Since 2011, numerous Chinese nationals have been arrested and convicted for digging up hybrid seeds in Iowa and sending them back to Beijing, stealing millions in U.S. agricultural technology, and committing conspiracy to engage in economic espionage by illegally procuring farming algorithms from companies like Monsanto.3 

More recently, it was only thanks to the vigilance of citizens in North Dakota that the Fufeng Group, a Chinese chemical company with direct ties to the CCP, was unsuccessful in its attempt to buy up farmland near Grand Forks Air Base.4 This same company is working to corner the global market on amino acids—critical for animal feed—to ensure the United States is reliant on the CCP for the health of its livestock. This effort threatens the broader U.S. supply chain—in particular, the security of Americans’ supply of food.

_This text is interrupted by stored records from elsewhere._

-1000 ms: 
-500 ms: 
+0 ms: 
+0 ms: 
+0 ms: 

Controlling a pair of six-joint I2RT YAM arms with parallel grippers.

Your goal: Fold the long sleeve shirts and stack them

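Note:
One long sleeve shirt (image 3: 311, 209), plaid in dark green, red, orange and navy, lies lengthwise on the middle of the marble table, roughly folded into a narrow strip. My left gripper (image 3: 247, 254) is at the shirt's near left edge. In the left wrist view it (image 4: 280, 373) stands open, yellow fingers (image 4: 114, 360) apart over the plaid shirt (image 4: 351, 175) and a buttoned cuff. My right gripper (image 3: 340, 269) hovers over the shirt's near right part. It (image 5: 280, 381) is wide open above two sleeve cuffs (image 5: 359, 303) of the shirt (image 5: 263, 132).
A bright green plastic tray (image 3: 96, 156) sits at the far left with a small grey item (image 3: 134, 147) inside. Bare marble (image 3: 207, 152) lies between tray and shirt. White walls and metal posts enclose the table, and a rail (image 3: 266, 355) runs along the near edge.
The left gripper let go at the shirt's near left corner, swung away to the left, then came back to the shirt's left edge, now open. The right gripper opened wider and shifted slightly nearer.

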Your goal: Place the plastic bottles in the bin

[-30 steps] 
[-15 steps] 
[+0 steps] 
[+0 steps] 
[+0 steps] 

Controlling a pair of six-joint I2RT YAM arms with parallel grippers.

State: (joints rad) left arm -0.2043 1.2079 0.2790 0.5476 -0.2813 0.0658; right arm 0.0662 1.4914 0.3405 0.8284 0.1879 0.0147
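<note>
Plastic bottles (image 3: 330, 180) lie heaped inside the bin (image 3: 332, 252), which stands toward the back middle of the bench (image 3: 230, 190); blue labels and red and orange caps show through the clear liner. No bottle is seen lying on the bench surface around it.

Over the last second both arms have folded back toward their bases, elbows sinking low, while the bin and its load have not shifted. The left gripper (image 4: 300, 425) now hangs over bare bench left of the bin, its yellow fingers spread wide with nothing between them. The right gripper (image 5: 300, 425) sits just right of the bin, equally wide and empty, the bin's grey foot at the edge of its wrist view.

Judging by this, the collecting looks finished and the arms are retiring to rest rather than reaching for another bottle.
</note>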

During the Trump administration, the CCP escalated its attacks on U.S. agriculture in direct response to U.S. tariffs imposed on Chinese solar products, aluminum, and steel. Among the actions taken by the CCP were a 25 percent tariff on U.S. soybeans and pork products as well as a 50 percent tariff on cotton.5 At the time, the actions taken by the CCP resulted in the Trump administration redirecting significant funds from the tariff accounts to provide financial relief to American farmers.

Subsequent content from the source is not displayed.